I'm not positive that hits.customDimensions.* will always have the user-scoped dimensions (and I'm guessing your userId metric is user-scoped).

Specifically, user-scoped dimensions should be queried from customDimensions, not hits.customDimensions.

Notionally, the first step is to make customDimensions compatible with hits.* via flattening or scoped aggregation. I'll explain the flattening approach.

GA records have the shape (customDimensions[], hits[], ...), which is no good for querying both fields. We begin by flattening these to (customDimensionN, hits[], ...).

One level up, by selecting fields under hits.*, we implicitly flatten the table into (customDimensionN, hitN) records. We filter these to include only the records matching (customDimension5, appviewN).

The last step is to count everything up.

SELECT date, v, sn, uid, COUNT(*) 
FROM (
    SELECT
      date,
      hits.appInfo.version v,
      hits.appInfo.screenName sn,
      customDimensions.value uid
    FROM 
      FLATTEN((
          SELECT customDimensions.*, hits.*, date
          FROM
            TABLE_DATE_RANGE(
              [fiery-cabinet-97820:87025718.ga_sessions_], 
              TIMESTAMP('2017-04-04'),
              TIMESTAMP('2017-04-04'))),
      customDimensions)
WHERE hits.type = "APPVIEW" and customDimensions.index = 5)
GROUP BY 1,2,3,4
ORDER BY 5 DESC

Here's another equivalent approach. This uses the scoped aggregation trick that I've seen recommended in the GA BQ cookbook. Looking at the query explanation, however, the MAX(IF(...)) WITHIN RECORD seems to be quite expensive, triggering an extra COMPUTE and AGGREGATE phase in the first stage. Bonus points for being a bit more digestible, though.

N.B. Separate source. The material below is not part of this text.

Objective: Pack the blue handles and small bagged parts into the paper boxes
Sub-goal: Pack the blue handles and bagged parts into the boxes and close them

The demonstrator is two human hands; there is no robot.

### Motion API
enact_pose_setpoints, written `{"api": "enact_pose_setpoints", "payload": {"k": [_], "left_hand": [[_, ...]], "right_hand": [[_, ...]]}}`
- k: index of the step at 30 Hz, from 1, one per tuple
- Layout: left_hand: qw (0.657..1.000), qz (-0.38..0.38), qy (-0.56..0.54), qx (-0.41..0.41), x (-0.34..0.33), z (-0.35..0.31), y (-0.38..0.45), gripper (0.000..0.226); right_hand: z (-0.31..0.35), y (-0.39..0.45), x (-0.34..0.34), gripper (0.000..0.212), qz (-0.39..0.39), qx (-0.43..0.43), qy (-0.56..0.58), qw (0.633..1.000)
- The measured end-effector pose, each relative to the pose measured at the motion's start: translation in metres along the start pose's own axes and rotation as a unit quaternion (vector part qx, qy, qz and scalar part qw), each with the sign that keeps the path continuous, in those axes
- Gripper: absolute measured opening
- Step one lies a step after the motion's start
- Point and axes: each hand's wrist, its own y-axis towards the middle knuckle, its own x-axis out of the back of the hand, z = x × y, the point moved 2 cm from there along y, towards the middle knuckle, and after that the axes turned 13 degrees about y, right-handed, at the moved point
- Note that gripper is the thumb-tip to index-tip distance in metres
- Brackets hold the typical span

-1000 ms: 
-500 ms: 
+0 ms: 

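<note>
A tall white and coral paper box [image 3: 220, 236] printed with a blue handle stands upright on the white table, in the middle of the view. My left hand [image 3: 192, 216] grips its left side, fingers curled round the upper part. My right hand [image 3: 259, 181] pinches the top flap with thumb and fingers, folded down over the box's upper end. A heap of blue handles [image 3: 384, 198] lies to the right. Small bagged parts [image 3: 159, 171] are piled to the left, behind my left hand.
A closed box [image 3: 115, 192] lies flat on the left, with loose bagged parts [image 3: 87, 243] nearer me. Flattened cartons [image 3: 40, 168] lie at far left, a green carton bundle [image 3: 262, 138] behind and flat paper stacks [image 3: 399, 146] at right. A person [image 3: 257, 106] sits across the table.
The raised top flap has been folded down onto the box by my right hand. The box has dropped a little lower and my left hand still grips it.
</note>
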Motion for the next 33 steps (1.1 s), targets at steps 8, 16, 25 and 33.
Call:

SELECT sn, uid, date, v, COUNT(*) 
FROM (
    SELECT
      MAX(IF(customDimensions.index = 5, customDimensions.value, null)) within record as uid,
      hits.appInfo.screenname as sn,
      date,
      hits.appInfo.version as v,
      hits.type
    FROM 
      TABLE_DATE_RANGE([fiery-cabinet-97820:87025718.ga_sessions_], TIMESTAMP('2017-04-04'), TIMESTAMP('2017-04-04')))
WHERE hits.type = "APPVIEW" and uid is not null
GROUP BY 1,2,3,4
ORDER BY 5 DESC

I'm not yet familiar with the Standard SQL dialect of BQ, but it seems that it would simplify this kind of wrangling. You might want to wrap your head around that if you'll be making many queries like this.